→ **Task requirements**: Every line below is to be quoted exactly, with nothing added or dropped.

→ **Data excerpt**:
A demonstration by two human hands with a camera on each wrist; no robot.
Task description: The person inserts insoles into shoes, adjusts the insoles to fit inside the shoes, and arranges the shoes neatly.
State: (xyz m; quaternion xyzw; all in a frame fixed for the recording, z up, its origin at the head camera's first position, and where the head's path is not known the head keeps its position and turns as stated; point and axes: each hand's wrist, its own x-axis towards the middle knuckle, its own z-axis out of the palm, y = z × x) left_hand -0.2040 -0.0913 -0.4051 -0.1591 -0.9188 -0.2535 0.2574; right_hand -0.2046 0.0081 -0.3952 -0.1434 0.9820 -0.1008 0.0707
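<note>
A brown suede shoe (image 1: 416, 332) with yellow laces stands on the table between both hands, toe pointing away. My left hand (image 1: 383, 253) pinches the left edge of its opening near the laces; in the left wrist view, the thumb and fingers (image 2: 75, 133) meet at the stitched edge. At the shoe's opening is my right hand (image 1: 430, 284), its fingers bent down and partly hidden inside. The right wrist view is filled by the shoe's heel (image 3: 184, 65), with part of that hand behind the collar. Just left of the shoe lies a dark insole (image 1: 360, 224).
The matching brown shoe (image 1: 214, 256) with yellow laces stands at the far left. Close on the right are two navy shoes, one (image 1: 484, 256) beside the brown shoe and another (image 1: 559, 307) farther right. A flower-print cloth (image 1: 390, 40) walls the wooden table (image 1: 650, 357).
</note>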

→ **Answer space**:
A demonstration by two human hands with a camera on each wrist; no robot.
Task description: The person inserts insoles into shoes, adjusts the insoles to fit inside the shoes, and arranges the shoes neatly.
State: (xyz m; quaternion xyzw; all in a frame fixed for the recording, z up, its origin at the head camera's first position, and where the head's path is not known the head keeps its position and turns as stated; point and axes: each hand's wrist, its own x-axis towards the middle knuckle, its own z-axis out of the palm, y = z × x) left_hand -0.2040 -0.0913 -0.4051 -0.1591 -0.9188 -0.2535 0.2574; right_hand -0.2046 0.0081 -0.3952 -0.1434 0.9820 -0.1008 0.0707
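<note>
A brown suede shoe (image 1: 416, 332) with yellow laces stands on the table between both hands, toe pointing away. My left hand (image 1: 383, 253) pinches the left edge of its opening near the laces; in the left wrist view, the thumb and fingers (image 2: 75, 133) meet at the stitched edge. At the shoe's opening is my right hand (image 1: 430, 284), its fingers bent down and partly hidden inside. The right wrist view is filled by the shoe's heel (image 3: 184, 65), with part of that hand behind the collar. Just left of the shoe lies a dark insole (image 1: 360, 224).
The matching brown shoe (image 1: 214, 256) with yellow laces stands at the far left. Close on the right are two navy shoes, one (image 1: 484, 256) beside the brown shoe and another (image 1: 559, 307) farther right. A flower-print cloth (image 1: 390, 40) walls the wooden table (image 1: 650, 357).
</note>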

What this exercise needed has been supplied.